* **Work instructions**:
The answer should consist of each line from the data below that includes "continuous".
------------------------------------------------------------
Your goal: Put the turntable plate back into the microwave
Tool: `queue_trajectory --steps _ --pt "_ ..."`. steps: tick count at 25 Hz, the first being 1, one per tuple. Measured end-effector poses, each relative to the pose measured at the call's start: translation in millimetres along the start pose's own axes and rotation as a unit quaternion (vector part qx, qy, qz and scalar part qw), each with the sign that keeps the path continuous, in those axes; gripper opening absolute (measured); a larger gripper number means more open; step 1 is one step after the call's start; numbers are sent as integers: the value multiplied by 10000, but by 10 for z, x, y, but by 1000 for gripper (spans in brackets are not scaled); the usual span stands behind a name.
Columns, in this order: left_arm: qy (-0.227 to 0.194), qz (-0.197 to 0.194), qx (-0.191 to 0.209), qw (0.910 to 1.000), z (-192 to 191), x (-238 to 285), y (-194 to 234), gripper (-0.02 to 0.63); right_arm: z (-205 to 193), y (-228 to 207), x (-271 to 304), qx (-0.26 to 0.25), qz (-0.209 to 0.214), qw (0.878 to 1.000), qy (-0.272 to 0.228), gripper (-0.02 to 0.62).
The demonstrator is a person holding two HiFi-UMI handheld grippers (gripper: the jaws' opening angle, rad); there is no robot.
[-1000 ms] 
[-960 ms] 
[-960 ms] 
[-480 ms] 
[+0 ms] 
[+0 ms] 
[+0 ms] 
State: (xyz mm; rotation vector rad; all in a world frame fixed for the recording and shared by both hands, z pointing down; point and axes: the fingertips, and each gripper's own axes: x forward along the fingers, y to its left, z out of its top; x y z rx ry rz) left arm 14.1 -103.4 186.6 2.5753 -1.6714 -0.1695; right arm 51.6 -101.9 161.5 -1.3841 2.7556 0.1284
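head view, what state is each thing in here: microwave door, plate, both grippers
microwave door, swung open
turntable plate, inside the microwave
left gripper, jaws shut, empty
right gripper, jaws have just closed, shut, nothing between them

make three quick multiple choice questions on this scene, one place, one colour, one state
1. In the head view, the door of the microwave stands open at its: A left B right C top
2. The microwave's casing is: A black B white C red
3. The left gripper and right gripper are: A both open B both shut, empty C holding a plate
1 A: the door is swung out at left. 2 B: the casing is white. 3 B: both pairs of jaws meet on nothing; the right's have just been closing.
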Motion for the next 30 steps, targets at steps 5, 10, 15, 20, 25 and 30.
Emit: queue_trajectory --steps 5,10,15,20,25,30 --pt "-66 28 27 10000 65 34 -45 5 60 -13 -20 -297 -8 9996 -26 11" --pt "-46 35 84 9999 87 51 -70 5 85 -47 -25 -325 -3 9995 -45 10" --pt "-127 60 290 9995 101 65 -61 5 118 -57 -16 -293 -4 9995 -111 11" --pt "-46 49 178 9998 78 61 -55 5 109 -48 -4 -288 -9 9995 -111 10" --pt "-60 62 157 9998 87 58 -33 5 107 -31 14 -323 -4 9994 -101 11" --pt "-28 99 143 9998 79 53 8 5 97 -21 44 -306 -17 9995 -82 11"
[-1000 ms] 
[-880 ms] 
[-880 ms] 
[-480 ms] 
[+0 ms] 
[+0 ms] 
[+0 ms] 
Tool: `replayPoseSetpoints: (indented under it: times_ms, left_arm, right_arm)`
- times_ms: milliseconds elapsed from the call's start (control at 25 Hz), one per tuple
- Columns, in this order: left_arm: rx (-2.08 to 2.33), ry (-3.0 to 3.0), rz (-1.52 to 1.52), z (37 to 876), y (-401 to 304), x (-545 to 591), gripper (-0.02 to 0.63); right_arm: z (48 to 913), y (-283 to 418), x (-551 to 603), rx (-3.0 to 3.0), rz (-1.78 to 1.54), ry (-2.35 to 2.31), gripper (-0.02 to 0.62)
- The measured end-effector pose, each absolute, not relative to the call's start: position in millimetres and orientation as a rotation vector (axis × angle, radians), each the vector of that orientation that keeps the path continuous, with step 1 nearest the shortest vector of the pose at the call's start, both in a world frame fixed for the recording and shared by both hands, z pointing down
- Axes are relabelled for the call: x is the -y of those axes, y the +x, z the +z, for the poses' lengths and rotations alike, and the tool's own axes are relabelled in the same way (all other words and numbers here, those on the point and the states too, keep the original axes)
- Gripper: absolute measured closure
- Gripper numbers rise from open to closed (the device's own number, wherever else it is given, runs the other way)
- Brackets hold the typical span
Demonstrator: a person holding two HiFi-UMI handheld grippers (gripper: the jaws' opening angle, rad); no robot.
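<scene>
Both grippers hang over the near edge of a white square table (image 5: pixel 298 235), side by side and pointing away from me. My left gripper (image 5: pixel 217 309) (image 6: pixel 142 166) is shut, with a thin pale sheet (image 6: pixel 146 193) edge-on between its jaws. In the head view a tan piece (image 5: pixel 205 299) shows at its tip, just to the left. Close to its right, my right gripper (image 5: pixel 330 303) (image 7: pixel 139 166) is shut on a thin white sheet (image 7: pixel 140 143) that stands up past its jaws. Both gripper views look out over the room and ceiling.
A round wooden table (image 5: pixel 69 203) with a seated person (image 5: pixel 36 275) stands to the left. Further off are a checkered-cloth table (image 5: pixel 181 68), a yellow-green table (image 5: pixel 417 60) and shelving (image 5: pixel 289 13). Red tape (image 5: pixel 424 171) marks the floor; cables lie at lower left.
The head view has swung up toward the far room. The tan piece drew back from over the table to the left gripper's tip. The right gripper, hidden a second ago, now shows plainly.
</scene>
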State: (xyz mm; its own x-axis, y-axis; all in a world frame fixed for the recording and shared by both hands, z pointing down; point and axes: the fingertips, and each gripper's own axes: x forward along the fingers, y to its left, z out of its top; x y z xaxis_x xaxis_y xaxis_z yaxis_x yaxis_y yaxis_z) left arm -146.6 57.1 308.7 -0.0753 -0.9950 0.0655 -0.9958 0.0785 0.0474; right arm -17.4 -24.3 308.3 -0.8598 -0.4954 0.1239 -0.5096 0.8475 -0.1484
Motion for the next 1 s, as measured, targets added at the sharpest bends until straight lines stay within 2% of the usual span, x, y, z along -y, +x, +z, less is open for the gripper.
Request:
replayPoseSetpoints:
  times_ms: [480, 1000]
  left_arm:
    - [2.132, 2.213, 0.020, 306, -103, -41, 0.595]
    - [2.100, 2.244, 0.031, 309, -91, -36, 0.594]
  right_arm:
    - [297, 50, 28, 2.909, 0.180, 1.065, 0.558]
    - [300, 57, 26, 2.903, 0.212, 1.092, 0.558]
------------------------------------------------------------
* **Result of the exercise**:
Tool: `queue_trajectory --steps _ --pt "_ ..."`. steps: tick count at 25 Hz, the first being 1, one per tuple. Measured end-effector poses, each relative to the pose measured at the call's start: translation in millimetres along the start pose's own axes and rotation as a unit quaternion (vector part qx, qy, qz and scalar part qw), each with the sign that keeps the path continuous, in those axes; gripper opening absolute (measured); a larger gripper number means more open; step 1 is one step after the call's start; numbers are sent as integers: the value multiplied by 10000, but by 10 for z, x, y, but by 1000 for gripper (spans in brackets are not scaled); the usual span stands behind a name.
- The measured end-effector pose, each absolute, not relative to the call's start: position in millimetres and orientation as a rotation vector (axis × angle, radians), each the vector of that orientation that keeps the path continuous, with step 1 nearest the shortest vector of the pose at the call's start, both in a world frame fixed for the recording and shared by both hands, z pointing down

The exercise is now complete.